Pull each line containing "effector" out of the data and copy it.
▼▼▼
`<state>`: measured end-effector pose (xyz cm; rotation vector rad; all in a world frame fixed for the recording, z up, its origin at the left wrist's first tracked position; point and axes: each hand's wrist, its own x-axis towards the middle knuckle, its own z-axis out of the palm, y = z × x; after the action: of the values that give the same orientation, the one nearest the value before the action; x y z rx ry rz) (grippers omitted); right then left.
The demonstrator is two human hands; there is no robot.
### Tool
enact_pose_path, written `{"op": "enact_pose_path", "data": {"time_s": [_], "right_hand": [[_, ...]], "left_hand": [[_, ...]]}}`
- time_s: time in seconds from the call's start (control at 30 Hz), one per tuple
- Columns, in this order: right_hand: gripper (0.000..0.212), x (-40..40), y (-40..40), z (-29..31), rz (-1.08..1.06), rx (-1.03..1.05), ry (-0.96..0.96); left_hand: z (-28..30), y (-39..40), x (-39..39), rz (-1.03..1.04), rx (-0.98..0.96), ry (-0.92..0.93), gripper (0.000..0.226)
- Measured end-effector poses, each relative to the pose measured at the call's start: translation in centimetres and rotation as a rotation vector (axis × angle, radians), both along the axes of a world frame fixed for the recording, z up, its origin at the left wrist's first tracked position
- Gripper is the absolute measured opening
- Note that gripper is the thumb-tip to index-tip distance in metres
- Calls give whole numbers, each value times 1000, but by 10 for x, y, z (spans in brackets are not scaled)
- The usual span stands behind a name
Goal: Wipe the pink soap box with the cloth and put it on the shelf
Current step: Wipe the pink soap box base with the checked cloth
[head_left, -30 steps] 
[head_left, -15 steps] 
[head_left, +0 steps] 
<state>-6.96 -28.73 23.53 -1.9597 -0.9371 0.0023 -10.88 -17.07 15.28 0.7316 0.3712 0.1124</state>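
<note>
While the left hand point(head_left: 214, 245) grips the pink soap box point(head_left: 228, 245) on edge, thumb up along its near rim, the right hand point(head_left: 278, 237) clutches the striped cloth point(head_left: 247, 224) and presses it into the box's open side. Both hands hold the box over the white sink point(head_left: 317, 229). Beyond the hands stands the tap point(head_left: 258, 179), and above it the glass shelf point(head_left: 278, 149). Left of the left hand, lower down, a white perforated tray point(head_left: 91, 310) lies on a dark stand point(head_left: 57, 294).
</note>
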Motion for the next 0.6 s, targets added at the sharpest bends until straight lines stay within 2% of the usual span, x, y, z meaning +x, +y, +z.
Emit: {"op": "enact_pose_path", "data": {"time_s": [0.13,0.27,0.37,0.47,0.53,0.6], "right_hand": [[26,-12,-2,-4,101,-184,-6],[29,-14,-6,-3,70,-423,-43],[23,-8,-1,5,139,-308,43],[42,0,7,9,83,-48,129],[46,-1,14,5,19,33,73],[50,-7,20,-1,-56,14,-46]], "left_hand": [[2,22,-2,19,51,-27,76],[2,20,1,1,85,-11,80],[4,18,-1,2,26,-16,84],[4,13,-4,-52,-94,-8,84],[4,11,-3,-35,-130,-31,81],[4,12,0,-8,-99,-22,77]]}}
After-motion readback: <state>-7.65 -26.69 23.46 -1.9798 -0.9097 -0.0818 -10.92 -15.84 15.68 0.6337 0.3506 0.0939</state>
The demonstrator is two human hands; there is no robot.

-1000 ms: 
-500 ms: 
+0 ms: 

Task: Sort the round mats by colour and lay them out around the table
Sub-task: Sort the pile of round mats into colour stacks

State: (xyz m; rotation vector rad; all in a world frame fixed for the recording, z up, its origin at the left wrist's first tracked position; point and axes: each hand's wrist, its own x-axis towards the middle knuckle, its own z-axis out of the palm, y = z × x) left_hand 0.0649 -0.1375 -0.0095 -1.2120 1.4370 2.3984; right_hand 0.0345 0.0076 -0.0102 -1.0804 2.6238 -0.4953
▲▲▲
Your response:
`<state>`: measured end-effector pose (xyz cm; rotation vector rad; all in a world frame fixed for the recording, z up, its origin at the left wrist's first tracked position; point and axes: each hand's wrist, its own x-axis towards the middle knuckle, its own z-axis out of the palm, y = z × x; after the action: of the values that give the same orientation, the one nearest the value before the action; x y z rx ry rz) (grippers omitted); right then left.
- Measured end-effector poses, each relative to the pose measured at the call's start: translation in centimetres and rotation as a rotation vector (axis × angle, radians), both along the axes of a world frame fixed for the recording, z up, its origin at the left wrist's first tracked position

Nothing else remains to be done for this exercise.